Immaterial Architecture By Jonathan Hill. Routledge, 2006.227pp. £25
This culturally well-rounded book is organised around two main chapters and an illustrated dictionary. It begins with a look at the historical formation of the private house in 17th-century Holland, as old divisions between inner and outer, private and public, were modified to foster a model of selfhood that lives on in domestic architecture throughout the western world.
Hill's emphasis is on the need for rootedness and identity, and how a particular subjectivity emerged in conjunction with a particular architectural form.
This Dutch model is contrasted with Modernist housing of the early 20th century.

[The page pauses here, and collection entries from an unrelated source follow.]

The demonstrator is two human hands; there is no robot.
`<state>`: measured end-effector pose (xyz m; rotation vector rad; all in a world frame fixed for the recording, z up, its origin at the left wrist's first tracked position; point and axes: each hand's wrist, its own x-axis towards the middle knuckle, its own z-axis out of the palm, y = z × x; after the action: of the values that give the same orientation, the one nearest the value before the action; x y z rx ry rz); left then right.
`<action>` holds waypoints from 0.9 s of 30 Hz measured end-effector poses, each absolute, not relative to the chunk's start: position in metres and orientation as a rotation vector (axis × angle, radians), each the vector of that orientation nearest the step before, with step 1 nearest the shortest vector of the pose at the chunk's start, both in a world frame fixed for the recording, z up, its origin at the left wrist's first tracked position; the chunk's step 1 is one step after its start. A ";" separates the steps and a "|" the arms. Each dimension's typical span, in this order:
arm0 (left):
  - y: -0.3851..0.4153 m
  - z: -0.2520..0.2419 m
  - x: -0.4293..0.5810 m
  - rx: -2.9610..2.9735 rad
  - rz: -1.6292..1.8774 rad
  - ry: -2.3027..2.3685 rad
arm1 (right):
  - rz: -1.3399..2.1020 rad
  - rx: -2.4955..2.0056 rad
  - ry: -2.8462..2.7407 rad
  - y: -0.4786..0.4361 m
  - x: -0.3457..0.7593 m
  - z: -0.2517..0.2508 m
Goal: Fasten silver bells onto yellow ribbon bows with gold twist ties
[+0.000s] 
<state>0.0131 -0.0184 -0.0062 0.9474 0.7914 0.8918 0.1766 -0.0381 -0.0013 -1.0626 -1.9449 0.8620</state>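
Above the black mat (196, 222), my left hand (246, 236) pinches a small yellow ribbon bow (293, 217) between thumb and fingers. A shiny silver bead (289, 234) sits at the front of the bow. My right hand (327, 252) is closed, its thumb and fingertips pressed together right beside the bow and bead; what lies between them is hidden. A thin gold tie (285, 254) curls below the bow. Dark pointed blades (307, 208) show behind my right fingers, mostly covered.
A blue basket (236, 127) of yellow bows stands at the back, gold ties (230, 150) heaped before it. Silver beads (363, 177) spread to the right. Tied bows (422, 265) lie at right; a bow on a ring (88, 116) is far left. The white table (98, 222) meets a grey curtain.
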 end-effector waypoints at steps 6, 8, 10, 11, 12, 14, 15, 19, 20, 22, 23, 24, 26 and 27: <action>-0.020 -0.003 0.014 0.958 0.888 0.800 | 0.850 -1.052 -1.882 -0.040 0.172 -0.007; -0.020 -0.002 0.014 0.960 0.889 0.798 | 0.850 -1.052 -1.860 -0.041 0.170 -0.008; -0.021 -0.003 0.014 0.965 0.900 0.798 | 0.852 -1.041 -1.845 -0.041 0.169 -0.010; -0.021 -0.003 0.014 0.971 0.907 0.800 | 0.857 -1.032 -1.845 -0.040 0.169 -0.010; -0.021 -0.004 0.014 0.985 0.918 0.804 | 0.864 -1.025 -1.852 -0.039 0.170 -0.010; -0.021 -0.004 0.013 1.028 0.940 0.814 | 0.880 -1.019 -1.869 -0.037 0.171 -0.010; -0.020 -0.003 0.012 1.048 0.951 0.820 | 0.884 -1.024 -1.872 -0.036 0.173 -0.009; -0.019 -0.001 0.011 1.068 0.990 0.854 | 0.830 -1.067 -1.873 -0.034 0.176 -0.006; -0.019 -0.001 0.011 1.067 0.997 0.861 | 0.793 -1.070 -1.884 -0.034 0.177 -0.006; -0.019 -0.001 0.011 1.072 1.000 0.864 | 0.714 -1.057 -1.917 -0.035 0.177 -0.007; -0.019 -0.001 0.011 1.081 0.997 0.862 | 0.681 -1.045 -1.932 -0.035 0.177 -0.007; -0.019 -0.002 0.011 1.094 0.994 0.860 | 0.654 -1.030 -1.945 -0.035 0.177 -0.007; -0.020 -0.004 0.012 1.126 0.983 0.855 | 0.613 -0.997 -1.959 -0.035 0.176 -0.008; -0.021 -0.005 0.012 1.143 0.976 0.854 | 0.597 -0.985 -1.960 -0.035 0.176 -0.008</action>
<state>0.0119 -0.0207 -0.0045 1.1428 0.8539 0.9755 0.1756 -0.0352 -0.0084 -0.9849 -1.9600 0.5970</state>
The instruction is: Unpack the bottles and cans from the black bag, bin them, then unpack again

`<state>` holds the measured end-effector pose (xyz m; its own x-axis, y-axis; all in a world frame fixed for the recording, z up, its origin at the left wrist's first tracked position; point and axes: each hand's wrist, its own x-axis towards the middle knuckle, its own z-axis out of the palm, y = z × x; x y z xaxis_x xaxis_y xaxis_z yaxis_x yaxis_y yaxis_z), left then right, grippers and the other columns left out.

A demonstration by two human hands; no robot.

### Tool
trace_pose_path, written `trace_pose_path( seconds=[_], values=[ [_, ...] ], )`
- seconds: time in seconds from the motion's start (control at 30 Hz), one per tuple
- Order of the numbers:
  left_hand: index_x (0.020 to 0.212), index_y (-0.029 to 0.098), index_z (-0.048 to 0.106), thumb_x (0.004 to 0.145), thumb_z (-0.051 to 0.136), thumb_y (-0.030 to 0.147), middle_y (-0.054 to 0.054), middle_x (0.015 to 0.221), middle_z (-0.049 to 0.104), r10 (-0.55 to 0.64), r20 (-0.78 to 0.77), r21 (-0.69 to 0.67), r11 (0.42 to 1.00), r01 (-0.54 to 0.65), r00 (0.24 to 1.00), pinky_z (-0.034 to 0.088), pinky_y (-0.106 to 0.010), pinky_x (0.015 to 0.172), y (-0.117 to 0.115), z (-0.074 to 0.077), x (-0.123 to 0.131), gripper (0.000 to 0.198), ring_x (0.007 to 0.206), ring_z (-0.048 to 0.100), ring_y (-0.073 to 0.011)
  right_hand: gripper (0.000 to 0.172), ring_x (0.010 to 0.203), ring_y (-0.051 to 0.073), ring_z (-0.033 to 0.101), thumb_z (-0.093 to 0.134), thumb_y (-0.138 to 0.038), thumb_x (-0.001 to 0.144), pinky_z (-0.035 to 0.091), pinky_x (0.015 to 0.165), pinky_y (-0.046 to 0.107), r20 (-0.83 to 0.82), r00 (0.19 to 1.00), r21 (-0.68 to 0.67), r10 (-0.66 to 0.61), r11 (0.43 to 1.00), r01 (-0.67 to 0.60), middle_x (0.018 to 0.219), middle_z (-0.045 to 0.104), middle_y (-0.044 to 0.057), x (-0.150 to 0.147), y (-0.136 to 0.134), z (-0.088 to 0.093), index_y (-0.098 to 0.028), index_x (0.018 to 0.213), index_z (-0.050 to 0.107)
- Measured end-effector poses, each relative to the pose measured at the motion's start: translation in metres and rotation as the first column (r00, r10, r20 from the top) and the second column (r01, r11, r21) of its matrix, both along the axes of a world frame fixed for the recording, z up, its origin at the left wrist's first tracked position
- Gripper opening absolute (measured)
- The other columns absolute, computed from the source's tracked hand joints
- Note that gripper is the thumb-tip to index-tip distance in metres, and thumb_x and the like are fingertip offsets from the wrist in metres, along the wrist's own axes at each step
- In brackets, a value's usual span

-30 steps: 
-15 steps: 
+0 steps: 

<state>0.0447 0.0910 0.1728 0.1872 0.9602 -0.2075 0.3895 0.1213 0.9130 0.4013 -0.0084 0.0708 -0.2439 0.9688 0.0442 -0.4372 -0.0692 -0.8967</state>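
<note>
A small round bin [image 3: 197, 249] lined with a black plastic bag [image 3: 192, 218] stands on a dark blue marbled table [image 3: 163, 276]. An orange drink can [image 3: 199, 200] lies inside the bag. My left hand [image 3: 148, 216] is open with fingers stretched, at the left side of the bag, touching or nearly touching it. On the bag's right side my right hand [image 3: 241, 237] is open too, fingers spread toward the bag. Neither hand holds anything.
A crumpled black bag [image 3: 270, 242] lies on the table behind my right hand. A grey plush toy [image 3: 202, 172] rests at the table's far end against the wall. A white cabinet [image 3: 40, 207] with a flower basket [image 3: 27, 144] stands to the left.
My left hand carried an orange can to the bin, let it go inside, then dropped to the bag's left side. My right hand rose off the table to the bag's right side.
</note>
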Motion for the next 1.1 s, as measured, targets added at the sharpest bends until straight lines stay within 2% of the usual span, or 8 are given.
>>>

The whitewash of Le Corbusier and the glass of Mies prove to be far more deterministic, producing a different subjectivity - one more pliable to the rapacious demands of industrialism and its domination of nature.
Many of the tropes established in this account are then rolled over and applied to a brief history of the institutional domestication of architecture in Europe. The story of the professionalisation of architecture is told as an allegory of the creation of domestic architecture, with a concluding moral. The identity of the self that architects promoted in the house turns out to have its parallels in architecture's struggle for identity in seeking an appropriate institution.
In just 26 pages, this chapter turns a great many of its theoretical sources away from their original intent. Most Structuralist, Post-Structuralist and psychoanalytic theory was meant to put a hole in the dough of humanist conceptions of identity, and to remind us how the sphere of subjectivity was more like a bagel. Yet Hill initially uses these theories to bake a very familiar loaf.
But the next chapter, searching for the identity of architecture, serves up some real bagels. It 'hunts in the shadows' for the holes lurking in architecture's identity, starting with a history of the medium of drawing. In a very palatable manner, Deconstruction, phenomenology and psychoanalysis are used to reveal the 'immaterial' aspects of architectural drawing (abstract ideas, perceptions, etc. ) which contribute to a marvellously unstable identity.
Hill's conclusions are quite convincing variations on many theoretical themes.
The final half of the book consists of an intelligently poetic index, a list of the many ways that architecture and art take on conceptual, linguistic and imaginary properties, or can be dematerialised so as to be introjected into the psyche or flattened into a screen for the projection of fantasies.
This index is, in a sense, a cookbook for Post-Modern architecture that is poor as art criticism, and yet is far more encouraging of creativity than many a 'beginner's guide', and more immediately applicable to studio practice than the raw ingredients found in anthologies of architectural theory. As such it deserves a place at the table of students and practitioners alike.